An end to the house price boom would be unlikely to hit house values or have a major impact on the economy, according to a leading economist.
Mr Robbie Kelleher, chief economist with Davy Stockbrokers, says in the firm's weekly market comment, published this morning, that debt servicing had not risen in real terms over the past eight years.
Mr Kelleher points out that, by the end of the year, Irish people will have more than four times as much debt as they had in 1996. Consumers will owe €84 billion to financial institutions at the end of 2004, compared with €18 billion eight years ago.
Mortgages account for around €8 out of every €10 that Irish people owe to their banks.
"The servicing of this debt has been made easier by the decline in interest rates over this period," Mr Kelleher says.

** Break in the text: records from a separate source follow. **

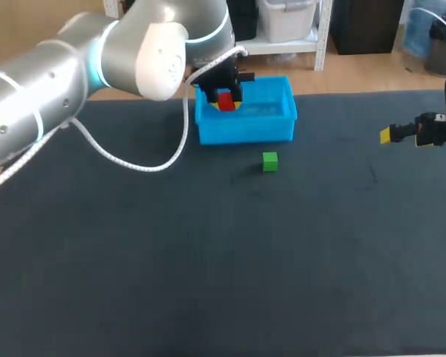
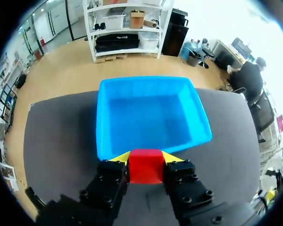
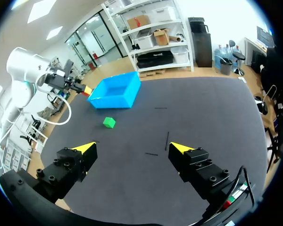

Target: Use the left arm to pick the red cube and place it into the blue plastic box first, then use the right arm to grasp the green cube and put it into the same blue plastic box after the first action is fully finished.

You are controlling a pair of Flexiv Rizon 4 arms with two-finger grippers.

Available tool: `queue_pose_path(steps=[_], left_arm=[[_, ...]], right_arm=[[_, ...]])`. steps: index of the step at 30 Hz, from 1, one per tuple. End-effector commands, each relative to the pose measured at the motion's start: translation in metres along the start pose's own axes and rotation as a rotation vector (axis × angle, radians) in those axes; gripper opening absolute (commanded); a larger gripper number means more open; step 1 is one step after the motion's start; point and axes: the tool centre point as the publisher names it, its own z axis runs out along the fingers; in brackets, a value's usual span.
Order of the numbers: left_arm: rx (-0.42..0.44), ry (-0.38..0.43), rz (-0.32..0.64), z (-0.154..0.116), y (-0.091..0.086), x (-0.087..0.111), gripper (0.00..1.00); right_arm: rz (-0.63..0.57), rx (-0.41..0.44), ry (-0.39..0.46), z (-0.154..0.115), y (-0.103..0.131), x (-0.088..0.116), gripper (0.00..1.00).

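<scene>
Bench (image 1: pixel 208 282): covered with a dark mat, it carries the box and the green cube.
Left arm (image 1: pixel 74 67): comes in from the left and reaches to the box.
Blue plastic box (image 1: pixel 245 128): stands at the far side of the bench, open side up.
Right hand (image 3: pixel 133 149): fingers wide apart and holding nothing, at the right side of the bench, well apart from the box.
Left hand (image 2: pixel 146 159): both yellow tips press on the red cube from two sides.
Red cube (image 2: pixel 145 167): in the left hand, over the left part of the box.
Green cube (image 1: pixel 270 161): lies on the bench, near the front wall of the box.
</scene>
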Motion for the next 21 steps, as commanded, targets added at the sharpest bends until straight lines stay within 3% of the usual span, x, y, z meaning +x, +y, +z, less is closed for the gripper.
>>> queue_pose_path(steps=[1, 10, 21], left_arm=[[-0.009, 0.014, -0.006, 0.015, -0.004, -0.031, 0.0], [-0.031, 0.009, -0.022, 0.026, -0.001, -0.047, 0.0], [-0.053, 0.04, -0.035, 0.045, 0.006, -0.049, 0.0]], right_arm=[[0.0, 0.001, 0.0, 0.0, 0.0, 0.0, 1.0], [0.0, 0.001, 0.0, 0.0, 0.0, 0.0, 1.0], [0.0, 0.001, 0.0, 0.0, 0.0, 0.0, 1.0]])
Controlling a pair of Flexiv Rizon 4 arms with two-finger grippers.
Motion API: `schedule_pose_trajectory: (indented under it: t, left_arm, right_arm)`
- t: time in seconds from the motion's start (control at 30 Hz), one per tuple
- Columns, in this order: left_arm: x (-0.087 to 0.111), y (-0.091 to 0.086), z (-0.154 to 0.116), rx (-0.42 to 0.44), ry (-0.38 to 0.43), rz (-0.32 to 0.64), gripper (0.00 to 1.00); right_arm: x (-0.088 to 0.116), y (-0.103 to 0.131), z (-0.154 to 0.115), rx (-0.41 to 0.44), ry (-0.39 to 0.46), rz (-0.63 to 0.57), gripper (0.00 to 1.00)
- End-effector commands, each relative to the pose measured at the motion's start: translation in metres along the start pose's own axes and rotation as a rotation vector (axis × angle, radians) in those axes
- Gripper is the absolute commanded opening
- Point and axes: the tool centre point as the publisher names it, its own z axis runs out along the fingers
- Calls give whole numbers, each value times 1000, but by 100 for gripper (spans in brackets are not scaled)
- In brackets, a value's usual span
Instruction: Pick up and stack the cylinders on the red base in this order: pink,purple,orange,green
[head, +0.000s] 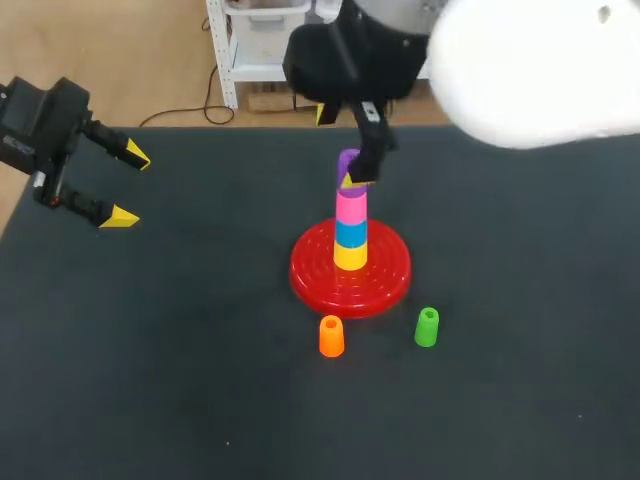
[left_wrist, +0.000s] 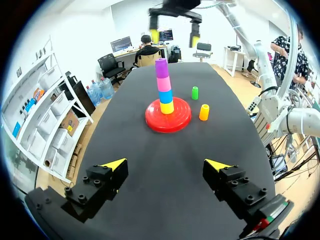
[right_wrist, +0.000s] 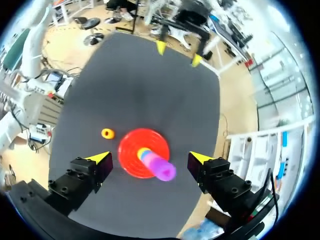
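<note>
The dark table (head: 150, 380) carries a red base (head: 312, 278) near its middle. Just nearer stand an orange cylinder (head: 331, 336) and, right of it, a green cylinder (head: 426, 327), both seemingly upright.

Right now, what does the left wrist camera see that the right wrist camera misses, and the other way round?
Only the left wrist view shows the green cylinder beyond the red base. It also shows the tower from the side, with the right gripper open above it. Only the right wrist view shows the tower from above, purple on top, and the left gripper open far beyond it. Both show the base, the tower and the orange cylinder.
</note>
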Motion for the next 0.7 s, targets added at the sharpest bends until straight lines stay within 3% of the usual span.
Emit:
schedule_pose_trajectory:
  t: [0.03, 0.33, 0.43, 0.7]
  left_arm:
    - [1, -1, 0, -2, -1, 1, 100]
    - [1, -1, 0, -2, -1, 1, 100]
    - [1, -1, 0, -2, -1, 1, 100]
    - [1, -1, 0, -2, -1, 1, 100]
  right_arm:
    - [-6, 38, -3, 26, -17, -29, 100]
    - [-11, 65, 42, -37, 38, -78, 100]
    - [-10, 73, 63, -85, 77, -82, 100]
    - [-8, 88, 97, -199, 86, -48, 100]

"Mortgage rates have fallen from 7.5 per cent to 3-3.5 per cent. Nevertheless, the debt servicing burden has risen significantly, from 9 per cent of incomes in 1996 to an estimated 15 per cent of disposable incomes in 2004.
"However, in assessing whether this level of debt is affordable or serviceable, it is not the ratio of debt/income that is most important, it is what is happening to the real value of residual incomes after debt servicing obligations have been met."

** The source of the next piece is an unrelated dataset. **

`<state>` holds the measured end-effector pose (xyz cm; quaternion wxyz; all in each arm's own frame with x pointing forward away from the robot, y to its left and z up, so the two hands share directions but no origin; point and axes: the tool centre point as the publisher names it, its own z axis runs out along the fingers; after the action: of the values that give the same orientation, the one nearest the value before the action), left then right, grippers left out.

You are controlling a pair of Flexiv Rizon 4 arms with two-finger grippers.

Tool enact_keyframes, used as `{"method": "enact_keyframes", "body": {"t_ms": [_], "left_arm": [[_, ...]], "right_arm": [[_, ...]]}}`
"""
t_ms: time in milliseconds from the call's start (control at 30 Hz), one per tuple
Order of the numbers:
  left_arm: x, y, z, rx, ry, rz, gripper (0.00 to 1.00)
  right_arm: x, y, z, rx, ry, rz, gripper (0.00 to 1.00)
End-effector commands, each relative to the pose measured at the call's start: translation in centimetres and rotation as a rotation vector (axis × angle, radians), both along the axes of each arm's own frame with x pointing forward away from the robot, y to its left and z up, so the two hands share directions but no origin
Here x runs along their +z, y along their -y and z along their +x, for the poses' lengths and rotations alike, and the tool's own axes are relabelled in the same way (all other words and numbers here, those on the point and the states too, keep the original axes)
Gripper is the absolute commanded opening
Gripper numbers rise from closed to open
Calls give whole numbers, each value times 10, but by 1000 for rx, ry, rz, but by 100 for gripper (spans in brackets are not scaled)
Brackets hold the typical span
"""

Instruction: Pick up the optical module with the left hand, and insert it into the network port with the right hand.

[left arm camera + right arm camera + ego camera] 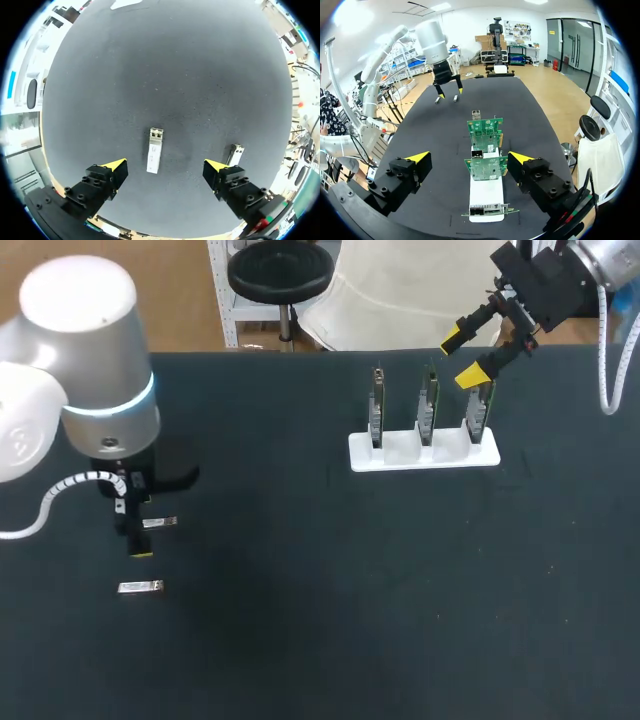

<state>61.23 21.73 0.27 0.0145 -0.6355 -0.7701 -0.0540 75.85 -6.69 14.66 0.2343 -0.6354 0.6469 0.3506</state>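
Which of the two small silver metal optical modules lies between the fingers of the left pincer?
The silver metal optical module centred in the gap of the open left pincer; the other module lies outside one finger.

The head camera sits high behind the robot and looks down over the whole dark bench [300,640] toward its far edge. The left wrist camera hangs close over the bench's left part, facing straight down past the left pincer [165,164] onto two optical modules [154,157]. The right wrist camera sits at the far right, looking left along the row of port cards [485,167] to the left arm [432,42]. The head view takes in all of these too.
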Motion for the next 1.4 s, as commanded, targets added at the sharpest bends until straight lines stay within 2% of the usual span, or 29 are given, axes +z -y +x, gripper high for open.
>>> {"method": "enact_keyframes", "body": {"t_ms": [33,1400], "left_arm": [[-3,-3,3,-1,-15,-12,100],[-28,-7,2,63,-63,-39,100]], "right_arm": [[0,0,-1,-1,2,0,100],[0,0,-1,-1,2,0,100]]}}
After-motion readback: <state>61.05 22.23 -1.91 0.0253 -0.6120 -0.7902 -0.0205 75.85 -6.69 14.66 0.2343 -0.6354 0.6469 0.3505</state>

He says that disposable incomes have risen 50 per cent over the same period.
"A typical consumer is paying a much higher proportion of his income in debt service than his equivalent in 1996; but the real value of what is left over after debt service is still some 50 per cent higher than it was in 1996," he says.

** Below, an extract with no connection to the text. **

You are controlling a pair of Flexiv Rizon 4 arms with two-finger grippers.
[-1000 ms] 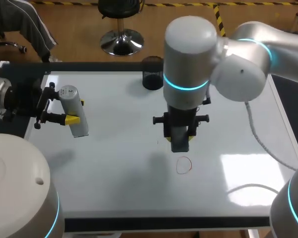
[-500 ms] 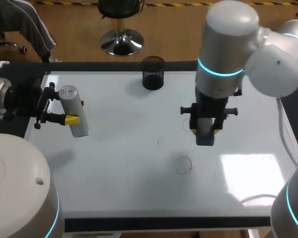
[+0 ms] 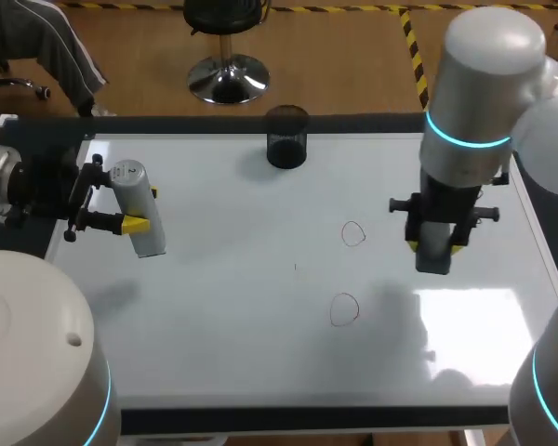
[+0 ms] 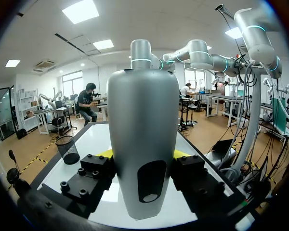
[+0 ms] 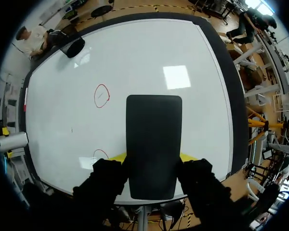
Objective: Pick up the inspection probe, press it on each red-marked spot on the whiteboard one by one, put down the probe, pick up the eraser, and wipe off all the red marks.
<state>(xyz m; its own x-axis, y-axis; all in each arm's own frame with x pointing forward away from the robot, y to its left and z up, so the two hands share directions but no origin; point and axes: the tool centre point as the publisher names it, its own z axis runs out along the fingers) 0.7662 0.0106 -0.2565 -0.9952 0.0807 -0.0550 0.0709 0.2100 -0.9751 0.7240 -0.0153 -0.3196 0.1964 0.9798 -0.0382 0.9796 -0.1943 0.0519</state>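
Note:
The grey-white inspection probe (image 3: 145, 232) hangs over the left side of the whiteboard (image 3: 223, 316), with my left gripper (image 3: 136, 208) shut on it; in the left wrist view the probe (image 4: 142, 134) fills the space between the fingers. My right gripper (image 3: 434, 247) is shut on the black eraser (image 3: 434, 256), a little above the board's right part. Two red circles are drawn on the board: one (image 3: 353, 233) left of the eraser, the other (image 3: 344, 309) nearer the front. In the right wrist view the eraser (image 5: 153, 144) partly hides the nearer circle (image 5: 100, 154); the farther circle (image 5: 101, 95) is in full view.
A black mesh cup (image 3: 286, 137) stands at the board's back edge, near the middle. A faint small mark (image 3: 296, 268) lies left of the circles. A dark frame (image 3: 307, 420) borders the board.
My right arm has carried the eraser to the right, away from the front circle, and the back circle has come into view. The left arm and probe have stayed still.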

"We would attach a higher probability than most to the likelihood of a material correction in house prices occurring in the Irish economy at some point, but what comforts us more than most is that we see that the consequences of such an adjustment - unless it is of very substantial proportions - would not be material for the economy as a whole, or indeed for asset quality within the loan portfolios of the Irish banking system," he says.
Mr Kelleher's comments are a reaction to an International Monetary Fund (IMF) warning that Irish house prices were overvalued by up to 20 per cent and Central Bank concerns that Irish borrowers were not taking the impact of a likely interest rate rise into account when calculating what size mortgages they could afford.
The IMF singled out the Republic as one of a number of countries where property values were higher than justified by factors such as economic growth and low interest rates.
It warned that, in these countries, there was a "risk that an increase in interest rates could trigger a sharp house price drop with more severe consequences for economic activity".